İlk durağımız olan Fevzipaşa, Aydınlar ve Barış Mahalleleri AKP’nin birinci parti olduğu Cumhur İttifakının yüzde 50-55, Millet İttifakının yüzde 25-30, Emek ve Özgürlük İttifakının ise yüzde 7-10 arasında oy aldığı bölgelerden. İkinci tur cumhurbaşkanlığı seçimlerinde ise Erdoğan yüzde 55-60, Kılıçdaroğlu yüzde 45-40 oy oranlarına sahipti. Aynı zamanda bu mahalleler Erdoğan’ın yüzde 39.45 Kılıçdaroğlu’nun yüzde 60.45 Seyhan ilçesinde 7 bin üzeri seçmen mahalleler baz alındığında Cumhur İttifakı ve Erdoğan’ın en yük oy aldığı mahallelerden olma özelliğine sahip ve pek çok tarikatın Kur’an kursu, dernekler üzerinden örgütlendiği de biliniyor.
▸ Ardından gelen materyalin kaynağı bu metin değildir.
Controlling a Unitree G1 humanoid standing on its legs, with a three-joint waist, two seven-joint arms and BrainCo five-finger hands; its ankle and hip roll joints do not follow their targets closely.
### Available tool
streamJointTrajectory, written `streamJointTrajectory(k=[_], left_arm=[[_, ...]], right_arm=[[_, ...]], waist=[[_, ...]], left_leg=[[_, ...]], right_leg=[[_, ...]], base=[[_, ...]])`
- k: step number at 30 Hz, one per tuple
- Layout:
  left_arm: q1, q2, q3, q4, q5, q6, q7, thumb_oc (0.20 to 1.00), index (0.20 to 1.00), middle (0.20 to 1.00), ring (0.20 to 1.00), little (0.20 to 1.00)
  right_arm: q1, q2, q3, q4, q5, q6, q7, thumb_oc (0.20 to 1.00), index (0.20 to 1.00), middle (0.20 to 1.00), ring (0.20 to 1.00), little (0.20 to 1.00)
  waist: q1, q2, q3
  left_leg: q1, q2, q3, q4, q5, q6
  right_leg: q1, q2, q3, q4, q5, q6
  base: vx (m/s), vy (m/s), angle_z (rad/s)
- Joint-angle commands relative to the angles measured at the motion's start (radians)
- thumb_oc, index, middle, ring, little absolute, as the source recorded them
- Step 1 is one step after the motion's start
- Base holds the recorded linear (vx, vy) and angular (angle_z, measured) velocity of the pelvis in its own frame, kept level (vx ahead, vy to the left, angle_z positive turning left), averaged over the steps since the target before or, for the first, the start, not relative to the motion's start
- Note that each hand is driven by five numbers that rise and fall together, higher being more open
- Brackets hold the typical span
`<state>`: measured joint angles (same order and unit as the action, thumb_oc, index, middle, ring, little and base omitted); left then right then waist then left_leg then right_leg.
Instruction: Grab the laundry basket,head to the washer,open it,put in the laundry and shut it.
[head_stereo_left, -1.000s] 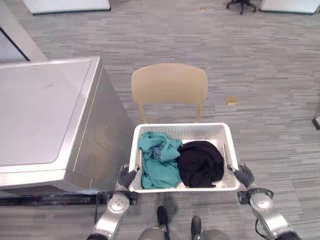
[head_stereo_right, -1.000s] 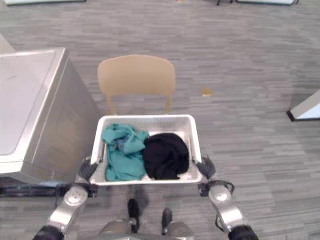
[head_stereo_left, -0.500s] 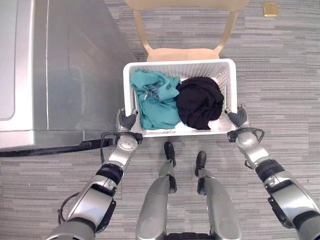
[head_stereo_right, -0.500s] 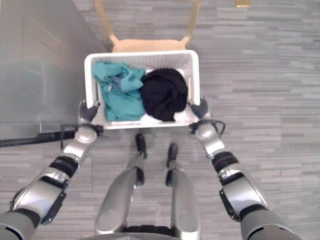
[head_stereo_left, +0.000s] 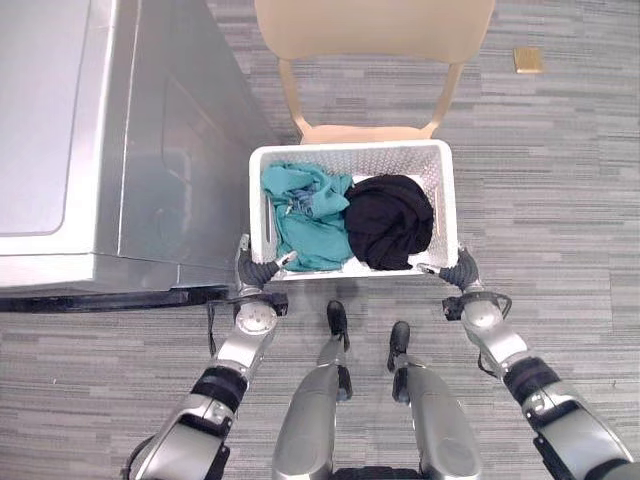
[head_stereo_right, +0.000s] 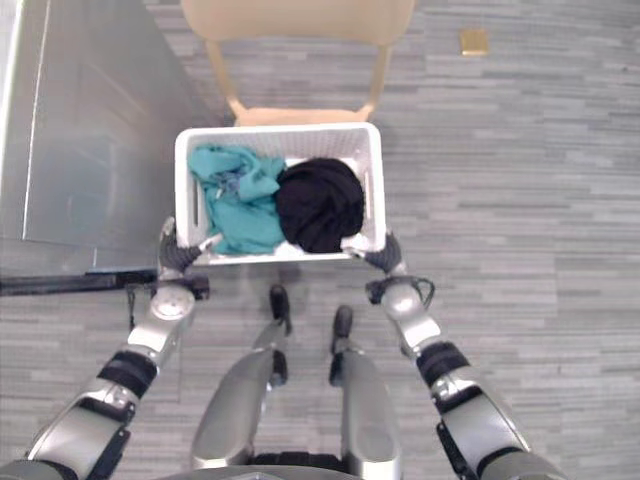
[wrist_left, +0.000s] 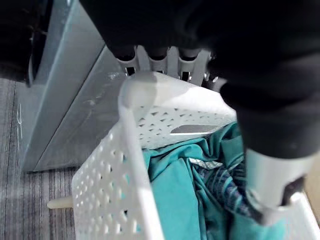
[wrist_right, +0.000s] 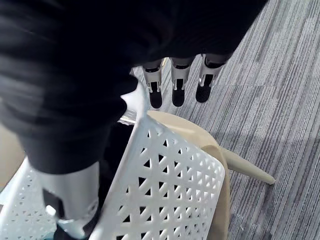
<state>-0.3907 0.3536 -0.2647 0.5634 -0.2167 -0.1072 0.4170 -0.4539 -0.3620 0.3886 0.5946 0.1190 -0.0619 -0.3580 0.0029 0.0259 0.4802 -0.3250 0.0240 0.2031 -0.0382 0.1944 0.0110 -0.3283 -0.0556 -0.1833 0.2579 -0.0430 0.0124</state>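
A white perforated laundry basket (head_stereo_left: 350, 149) is in front of me, its far end over the seat of a tan chair (head_stereo_left: 372, 28). Inside lie a teal garment (head_stereo_left: 305, 215) on the left and a black garment (head_stereo_left: 388, 220) on the right. My left hand (head_stereo_left: 255, 272) grips the near left corner, fingers (wrist_left: 150, 52) outside the wall and thumb (wrist_left: 270, 185) over the rim. At the near right corner my right hand (head_stereo_left: 462, 273) is shut the same way, its thumb (wrist_right: 70, 200) inside the wall. I cannot tell whether the basket rests on the seat.
A silver-grey washer (head_stereo_left: 60, 120) stands close on the left, its side nearly against the basket's left wall. The chair's back rises just beyond the basket. A small tan square (head_stereo_left: 528, 59) lies on the grey striped carpet at the far right.
The camera has tipped down from a forward look to a view over my arms, then lifted slightly. Both hands stay on the same basket corners, and the laundry has not shifted.
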Motion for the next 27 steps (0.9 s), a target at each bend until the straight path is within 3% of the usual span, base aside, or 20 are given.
streamJointTrajectory(k=[1, 7, 12, 15, 19, 23, 24, 27], left_arm=[[0.004, -0.018, -0.005, -0.066, 0.035, -0.074, -0.043, 1.0, 1.0, 1.0, 1.0, 1.0], [0.246, 0.047, 0.133, -0.144, 0.044, -0.066, -0.172, 1.0, 1.0, 1.0, 1.0, 1.0], [0.397, 0.039, 0.174, -0.108, 0.036, -0.034, -0.262, 1.0, 1.0, 1.0, 1.0, 1.0], [0.484, 0.01, 0.175, 0.007, 0.032, 0.003, -0.329, 1.0, 1.0, 1.0, 1.0, 1.0], [0.52, -0.019, 0.161, 0.076, 0.056, 0.018, -0.346, 1.0, 1.0, 1.0, 1.0, 1.0], [0.494, -0.037, 0.15, 0.136, 0.03, 0.016, -0.321, 1.0, 1.0, 1.0, 1.0, 1.0], [0.469, -0.047, 0.138, 0.143, 0.033, 0.01, -0.31, 1.0, 1.0, 1.0, 1.0, 1.0], [0.465, -0.052, 0.136, 0.144, 0.037, 0.011, -0.307, 1.0, 1.0, 1.0, 1.0, 1.0]], right_arm=[[0.06, 0.04, -0.022, -0.071, 0.004, -0.056, 0.048, 1.0, 1.0, 1.0, 1.0, 1.0], [0.285, -0.071, -0.16, -0.15, 0.024, -0.056, 0.194, 1.0, 1.0, 1.0, 1.0, 1.0], [0.414, -0.088, -0.21, -0.136, 0.0, -0.045, 0.268, 1.0, 1.0, 1.0, 1.0, 1.0], [0.469, -0.071, -0.215, -0.072, -0.05, -0.039, 0.295, 1.0, 1.0, 1.0, 1.0, 1.0], [0.494, -0.045, -0.215, -0.044, -0.075, -0.036, 0.295, 1.0, 1.0, 1.0, 1.0, 1.0], [0.465, -0.023, -0.187, 0.005, -0.052, -0.039, 0.272, 1.0, 1.0, 1.0, 1.0, 1.0], [0.454, -0.019, -0.171, 0.028, -0.053, -0.036, 0.255, 1.0, 1.0, 1.0, 1.0, 1.0], [0.452, -0.011, -0.17, 0.046, -0.049, -0.03, 0.253, 1.0, 1.0, 1.0, 1.0, 1.0]], waist=[[0.009, -0.043, -0.105], [0.013, -0.053, -0.178], [0.014, -0.05, -0.215], [0.016, -0.043, -0.244], [0.018, -0.035, -0.26], [0.03, -0.037, -0.236], [0.035, -0.035, -0.224], [0.026, -0.038, -0.23]], left_leg=[[0.087, 0.012, 0.003, 0.048, -0.145, -0.047], [0.176, 0.019, -0.004, 0.019, -0.148, -0.054], [0.222, 0.027, -0.015, 0.002, -0.142, -0.057], [0.255, 0.036, -0.021, 0.009, -0.149, -0.057], [0.287, 0.04, -0.027, 0.026, -0.165, -0.058], [0.232, 0.04, -0.067, 0.14, -0.182, -0.07], [0.187, 0.057, -0.067, 0.18, -0.193, -0.083], [0.206, 0.094, -0.037, 0.17, -0.196, -0.087]], right_leg=[[0.068, -0.069, 0.016, -0.196, 0.056, 0.097], [0.171, -0.052, -0.005, -0.243, 0.041, 0.1], [0.225, -0.044, -0.019, -0.254, 0.025, 0.102], [0.258, -0.036, -0.025, -0.233, -0.005, 0.098], [0.295, -0.029, -0.031, -0.215, -0.032, 0.088], [0.307, -0.032, -0.05, -0.212, -0.047, 0.066], [0.296, -0.061, -0.1, -0.209, -0.048, 0.063], [0.296, -0.086, -0.123, -0.213, -0.038, 0.07]], base=[[0.11, -0.066, -0.03], [0.08, -0.082, 0.0], [0.03, -0.078, 0.17], [0.03, -0.071, 0.05], [0.04, -0.05, 0.13], [-0.1, -0.074, 0.29], [-0.14, 0.072, 0.84], [-0.07, 0.177, 0.85]])
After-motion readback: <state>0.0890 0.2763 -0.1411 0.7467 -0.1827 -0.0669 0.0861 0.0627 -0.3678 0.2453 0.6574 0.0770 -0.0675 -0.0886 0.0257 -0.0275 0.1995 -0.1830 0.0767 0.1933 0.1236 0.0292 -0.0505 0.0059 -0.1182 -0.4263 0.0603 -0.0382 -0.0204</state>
Adana-Mersin yolu, organize sanayi bölgesi olmak üzere her fabrikaya servisin kalktığı önemli işçi semtlerinden birisi olduğunu da belirterek gözlemlerimize geçebiliriz. Zamların arka arkaya gelmesi, ücret zamları gibi konular gözleri ekonomiye çevirdi. Zamlardan bahsi açtığınız zaman hemen herkesin çok hızlı bir şekilde lafa girmeye başlamasıyla biz de daha çok motive olmaya tek tek sohbetlere girmeye başlıyoruz. Bunların yanında seçim sonrası biraz da olsa azalan kutuplaşma ortamı konu ekonomi olunca AKP ve Erdoğan’a oy vereni işaret etmeye dönüyor.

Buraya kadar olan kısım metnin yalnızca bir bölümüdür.